Biggest fears about getting started with stocks
Post on: 13 Май, 2015 No Comment
Today the womens investment club that I founded had its biggest event yet. We had a guest who works for the Baltic stock market (Kristi Õng) and there were about 50 people in attendance, which shows quite a high level of interest for stock.
Since the room was a mix of people with experience and those that havent started yet, then the presenter had to balance well between those expectations, but overall questions and the quality of discussion definitely made everyone leave the event a bit smarter. There were a few small pieces of information that I ended up remembering as well.
Overall, the biggest problem with investing into stocks seems to be that people have an unreasonably high level of anxiety when the topic of the stock market comes up, so I thought Id just underline the importance of looking beyond the few myths that exist about the stock market .
You can lose all your money
While technically this is true, it would honestly take quite a lot of talent to lose all your money, even with stocks Id guess an elaborate and high risk options strategy might be efficient in achieving that. If youre a risk aware and rational investor then its possible to temporarily lose value of your investments, but in the long run youre still going to make a decent return. (Barring any disastrous events that would wipe out the whole economy.)
Big time investors make all the money
While the market is dominated by large scale investors, then especially in the past decade small scale investors have started to take back their share of the market. While there are definitely benefits to trading in large amounts, then an average person can make a decent return just as well as long as they set a solid strategy and follow it.
The fees will eat up all your earnings
While fees are important to keep an eye on, unless you are doing serious day-trading at a loss or making deals with amounts that are disproportionately small, then fees on most stock purchases are manageable, overall they are even smaller than most funds. While its good to be aware of the potential impact of fees, then earnings are lost by bad decisions, not just ordinary trading fees.
The cost of entry is too high
While it is true that getting started in stocks takes a bit more capital than some other investment instruments, then this too is not out of your reach. Of course, if you can only save 10-50€ per month then stocks might not be in your horizon yet and social lending would be a better start, then youd be surprised at what a bit of perseverance can get you. Setting aside 50€/month for a year is enough to make a reasonable stock purchase once a year. While that might seem slow, then you have to start somewhere.
But what if x y z happens
In the case of Estonia the argument here is that what if Russia invades. Or what if the Euro fails. Or what if some other disaster strikes us. The problem with living in fear like that is that you never get around to doing anything, disaster may strike at any moment. Yes, there is geopolitical risk currently, but that would apply to all other investments as well. In many ways stock may be more stable than some due to the internationality. Risk goes hand in hand with returns diversify to the best of your ability, but dont let fear stand in the way of financial freedom.

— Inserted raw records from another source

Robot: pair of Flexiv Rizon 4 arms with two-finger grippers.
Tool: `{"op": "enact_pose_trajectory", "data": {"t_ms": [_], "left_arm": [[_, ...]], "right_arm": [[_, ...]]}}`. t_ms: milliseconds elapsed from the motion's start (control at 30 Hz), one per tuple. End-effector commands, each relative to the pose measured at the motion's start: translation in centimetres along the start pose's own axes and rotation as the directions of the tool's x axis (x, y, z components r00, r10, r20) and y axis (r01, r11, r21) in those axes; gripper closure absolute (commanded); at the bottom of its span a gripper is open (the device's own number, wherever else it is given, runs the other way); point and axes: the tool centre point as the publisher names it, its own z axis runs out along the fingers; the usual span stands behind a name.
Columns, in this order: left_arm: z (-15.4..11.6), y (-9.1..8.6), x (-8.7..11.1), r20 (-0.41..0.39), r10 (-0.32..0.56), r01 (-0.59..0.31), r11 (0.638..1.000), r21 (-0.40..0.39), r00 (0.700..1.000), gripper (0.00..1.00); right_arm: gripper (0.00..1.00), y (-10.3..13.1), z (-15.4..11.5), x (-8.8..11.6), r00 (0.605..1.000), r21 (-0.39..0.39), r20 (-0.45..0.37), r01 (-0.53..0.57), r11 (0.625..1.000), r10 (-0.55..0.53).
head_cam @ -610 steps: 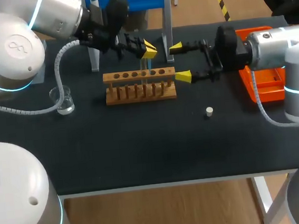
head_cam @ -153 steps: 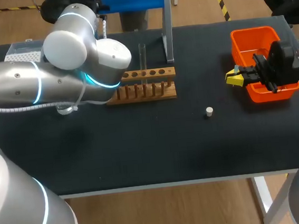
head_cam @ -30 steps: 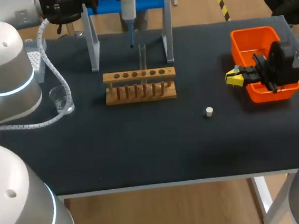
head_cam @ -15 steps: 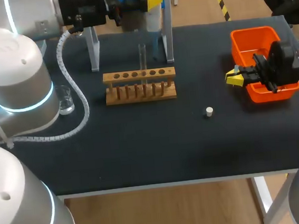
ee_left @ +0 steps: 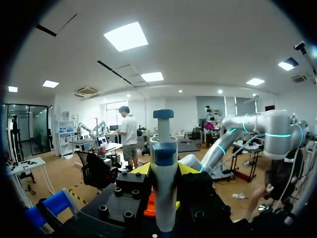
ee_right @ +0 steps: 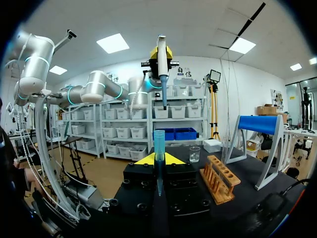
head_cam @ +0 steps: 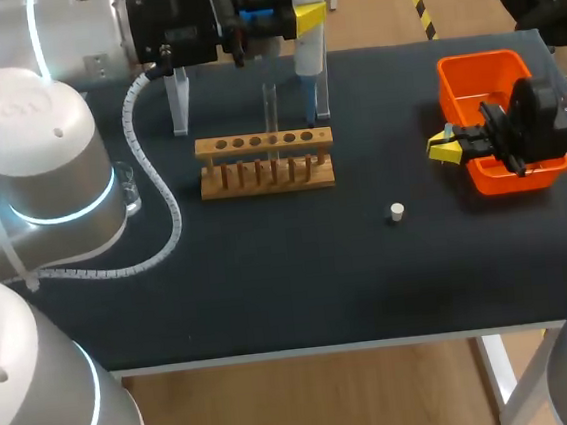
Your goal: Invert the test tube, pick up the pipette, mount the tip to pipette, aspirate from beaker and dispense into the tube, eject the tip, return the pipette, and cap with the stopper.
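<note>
High over the table's back, my left gripper (head_cam: 300, 12) is shut on the white and blue pipette (head_cam: 308, 57), which hangs upright beside the clear test tube (head_cam: 270, 106) standing in the wooden rack (head_cam: 266, 162). The left wrist view shows the pipette (ee_left: 164, 163) held between the yellow fingers of that gripper (ee_left: 163, 171). My right gripper (head_cam: 445, 147) stays by the orange bin (head_cam: 492, 77), shut on a blue pipette tip (ee_right: 158, 144) that stands upright between its fingers. A white stopper (head_cam: 396, 212) lies on the mat. The beaker (ee_right: 194, 153) stands beyond the rack (ee_right: 221, 177).
The pipette stand's legs (head_cam: 180, 104) rise behind the rack, with its blue bar (ee_right: 259, 124) across the top. My left arm's body and hose (head_cam: 150, 185) cover the table's left part and most of the beaker.
My left arm has carried the pipette to the right, from over the stand's middle to its right leg, and slightly lower. The right arm has not moved.
</note>
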Motion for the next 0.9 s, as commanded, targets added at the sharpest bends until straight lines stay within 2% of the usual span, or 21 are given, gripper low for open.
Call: {"op": "enact_pose_trajectory", "data": {"t_ms": [33, 333, 900], "left_arm": [[0.14, 0.33, -0.34, -0.010, -0.005, 0.005, 1.000, -0.004, 1.000, 1.00], [0.14, 0.59, -0.35, -0.020, 0.017, -0.017, 1.000, 0.014, 1.000, 1.00], [0.04, 0.66, -0.20, -0.040, 0.032, -0.032, 0.999, -0.008, 0.999, 1.00]], "right_arm": [[1.00, 0.07, -0.03, 0.10, 1.000, 0.002, 0.001, 0.000, 1.000, 0.000], [1.00, 0.07, -0.03, 0.10, 1.000, 0.002, 0.001, 0.000, 1.000, 0.000], [1.00, 0.07, -0.03, 0.10, 1.000, 0.002, 0.001, 0.000, 1.000, 0.000]]}}
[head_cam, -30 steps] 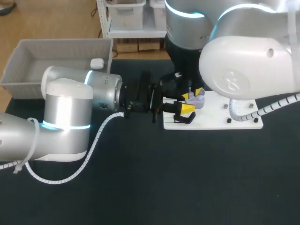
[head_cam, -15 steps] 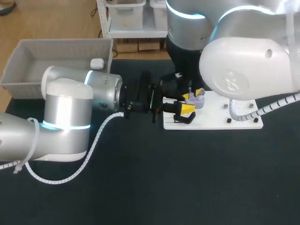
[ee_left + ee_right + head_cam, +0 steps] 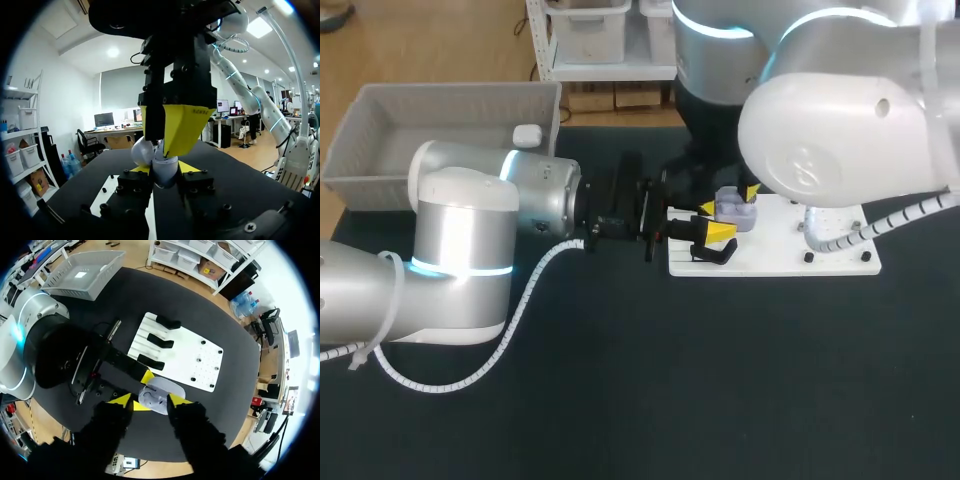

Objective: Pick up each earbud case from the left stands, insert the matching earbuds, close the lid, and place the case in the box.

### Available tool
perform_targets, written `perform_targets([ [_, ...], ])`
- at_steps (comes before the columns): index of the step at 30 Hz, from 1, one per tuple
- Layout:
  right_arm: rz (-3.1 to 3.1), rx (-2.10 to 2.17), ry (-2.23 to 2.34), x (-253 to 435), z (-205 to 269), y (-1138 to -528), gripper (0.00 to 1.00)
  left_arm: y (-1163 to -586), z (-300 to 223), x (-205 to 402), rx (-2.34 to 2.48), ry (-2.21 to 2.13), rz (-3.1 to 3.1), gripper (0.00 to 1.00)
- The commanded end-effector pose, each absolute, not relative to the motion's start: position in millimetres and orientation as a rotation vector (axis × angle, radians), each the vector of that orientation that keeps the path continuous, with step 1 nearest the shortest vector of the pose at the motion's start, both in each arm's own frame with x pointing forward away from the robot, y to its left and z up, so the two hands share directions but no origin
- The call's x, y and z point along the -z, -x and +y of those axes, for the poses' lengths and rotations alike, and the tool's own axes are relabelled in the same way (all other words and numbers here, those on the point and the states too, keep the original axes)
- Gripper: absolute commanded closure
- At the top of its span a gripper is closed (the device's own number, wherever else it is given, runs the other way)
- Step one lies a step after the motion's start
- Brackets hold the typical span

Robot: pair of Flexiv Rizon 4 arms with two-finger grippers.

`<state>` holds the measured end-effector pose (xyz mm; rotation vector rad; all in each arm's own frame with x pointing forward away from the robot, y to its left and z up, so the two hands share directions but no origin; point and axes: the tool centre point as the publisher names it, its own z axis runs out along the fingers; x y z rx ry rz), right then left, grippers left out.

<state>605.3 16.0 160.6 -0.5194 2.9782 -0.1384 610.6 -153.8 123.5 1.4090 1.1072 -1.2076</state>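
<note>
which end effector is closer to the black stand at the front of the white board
Left. The left end effector, shut on the lilac earbud case, sits right beside the black stand; the right end effector hangs over the case, further from the stand.

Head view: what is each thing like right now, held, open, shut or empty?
left gripper: shut on the purple earbud case.
purple earbud case: held between the left gripper's fingers; lid state unclear.
right gripper: right above the purple earbud case.
grey box: open on top, one white case inside.
white case: lying in the grey box.
black stands: nothing on them.
</note>
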Motion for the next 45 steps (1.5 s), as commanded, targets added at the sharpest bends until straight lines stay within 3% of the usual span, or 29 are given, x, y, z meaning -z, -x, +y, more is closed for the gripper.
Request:
perform_targets([
  [1,2.971,0.112,0.515,-169,14,-603,0.0,-609,-154,-123,1.203,-1.405,1.105,1.0],
  [7,2.919,0.079,0.43,-193,4,-604,0.0,-609,-154,-123,1.203,-1.405,1.105,1.0],
  [16,2.875,0.306,-0.358,-178,-25,-658,0.0,-609,-154,-123,1.203,-1.405,1.105,1.0],
  [20,2.842,0.305,-0.509,-168,-37,-671,0.0,-609,-154,-123,1.203,-1.405,1.105,1.0],
  [45,2.928,0.296,-0.441,-153,-56,-634,0.0,-609,-154,-123,1.203,-1.405,1.105,1.0],
])
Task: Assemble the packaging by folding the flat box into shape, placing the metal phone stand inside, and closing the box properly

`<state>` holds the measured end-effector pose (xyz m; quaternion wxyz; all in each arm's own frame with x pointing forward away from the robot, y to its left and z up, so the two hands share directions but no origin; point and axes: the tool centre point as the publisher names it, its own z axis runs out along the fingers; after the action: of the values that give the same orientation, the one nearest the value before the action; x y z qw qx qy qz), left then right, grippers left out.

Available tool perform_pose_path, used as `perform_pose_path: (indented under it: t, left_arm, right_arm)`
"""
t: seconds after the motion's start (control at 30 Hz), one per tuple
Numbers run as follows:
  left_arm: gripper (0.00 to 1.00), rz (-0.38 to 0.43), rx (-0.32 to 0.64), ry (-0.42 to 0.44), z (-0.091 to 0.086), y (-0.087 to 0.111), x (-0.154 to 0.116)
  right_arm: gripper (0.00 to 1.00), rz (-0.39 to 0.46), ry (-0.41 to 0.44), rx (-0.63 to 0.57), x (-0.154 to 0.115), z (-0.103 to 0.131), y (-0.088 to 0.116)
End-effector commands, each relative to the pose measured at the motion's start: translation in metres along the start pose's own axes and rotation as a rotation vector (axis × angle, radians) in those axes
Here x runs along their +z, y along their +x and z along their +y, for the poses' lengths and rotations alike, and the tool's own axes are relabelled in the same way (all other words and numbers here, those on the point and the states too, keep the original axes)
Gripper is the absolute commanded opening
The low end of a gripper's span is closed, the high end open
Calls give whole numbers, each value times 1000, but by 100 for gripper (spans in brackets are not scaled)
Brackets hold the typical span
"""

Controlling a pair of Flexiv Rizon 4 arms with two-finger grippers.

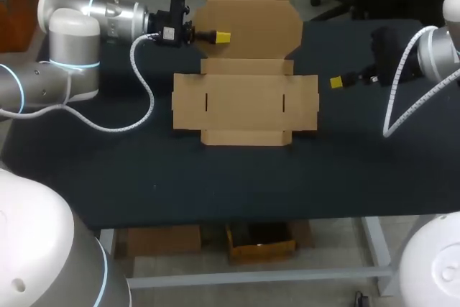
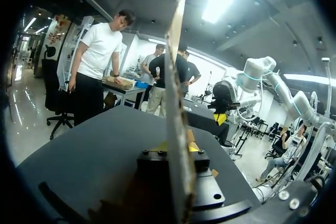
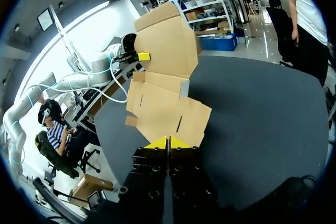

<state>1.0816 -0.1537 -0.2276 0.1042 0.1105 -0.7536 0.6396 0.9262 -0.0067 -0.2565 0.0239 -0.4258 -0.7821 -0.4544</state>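
Pinching the raised lid panel (image 1: 251, 19) of the cardboard box (image 1: 244, 102) near its left edge, the left gripper (image 1: 221, 37) has both yellow tips clamped on the sheet, one on each face. That hold is narrow and off to one side, so I judge the panel could twist, crease away from its score line, or slip free if the arm swings it. A pull could also drag the whole box across the black table (image 1: 215, 185), since nothing pins the base, which lies unfolded at the table's middle. The right gripper (image 1: 336, 82) hovers just beside the box's right flap (image 1: 305, 102), apart from the cardboard, its tips pressed together on nothing. Closed like that, it could nudge the flap but not grasp it. The metal phone stand shows in no view.
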Motion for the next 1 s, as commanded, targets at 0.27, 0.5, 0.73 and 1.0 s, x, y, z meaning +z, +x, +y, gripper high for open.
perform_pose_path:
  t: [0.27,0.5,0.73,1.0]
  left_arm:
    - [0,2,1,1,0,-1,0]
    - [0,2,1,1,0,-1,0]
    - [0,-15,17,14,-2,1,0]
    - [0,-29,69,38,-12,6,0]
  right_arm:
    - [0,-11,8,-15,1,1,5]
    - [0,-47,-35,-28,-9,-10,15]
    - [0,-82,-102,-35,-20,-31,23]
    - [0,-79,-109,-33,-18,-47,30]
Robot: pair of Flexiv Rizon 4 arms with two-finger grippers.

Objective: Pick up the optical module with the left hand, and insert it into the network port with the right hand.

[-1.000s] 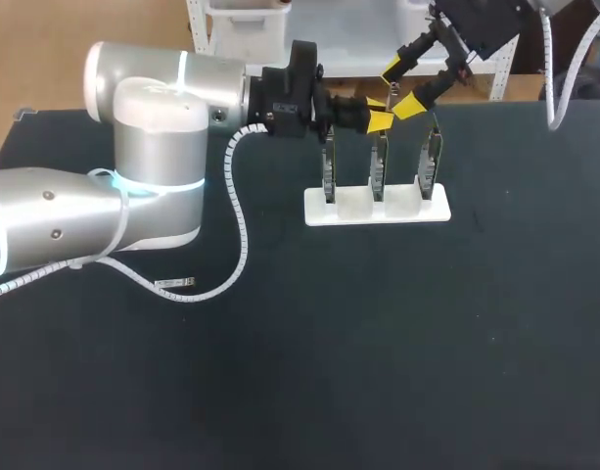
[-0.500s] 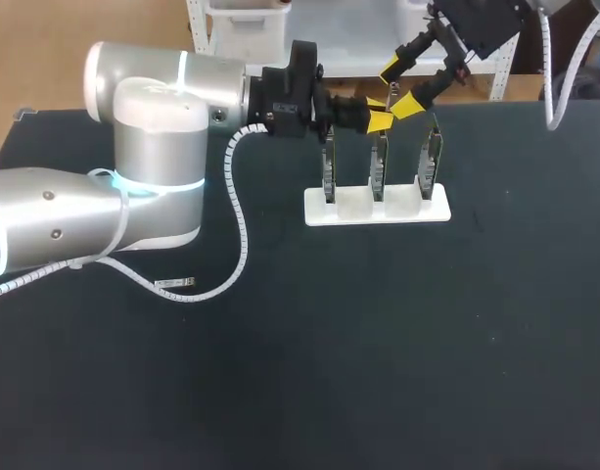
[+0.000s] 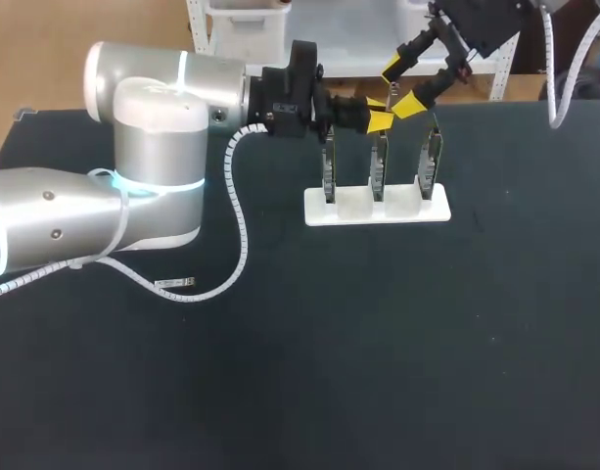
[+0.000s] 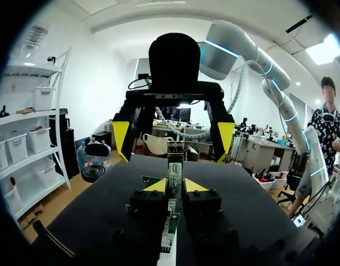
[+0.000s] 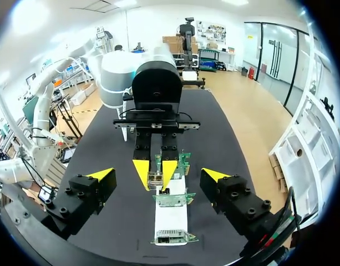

Bonus: But I dont know enough
I have yet to hear a single investor utter the statement that they know all there is to know. If anything, the longer youve been investing the more you realise what a huge world finance is and how much more you need to learn. You can spend years reading all the books in the world, but they will only help you up to a point you need to get started to learn through experience. Ive been actively reading up about investing for five years and I still discover completely new areas, thats just something that comes with the field.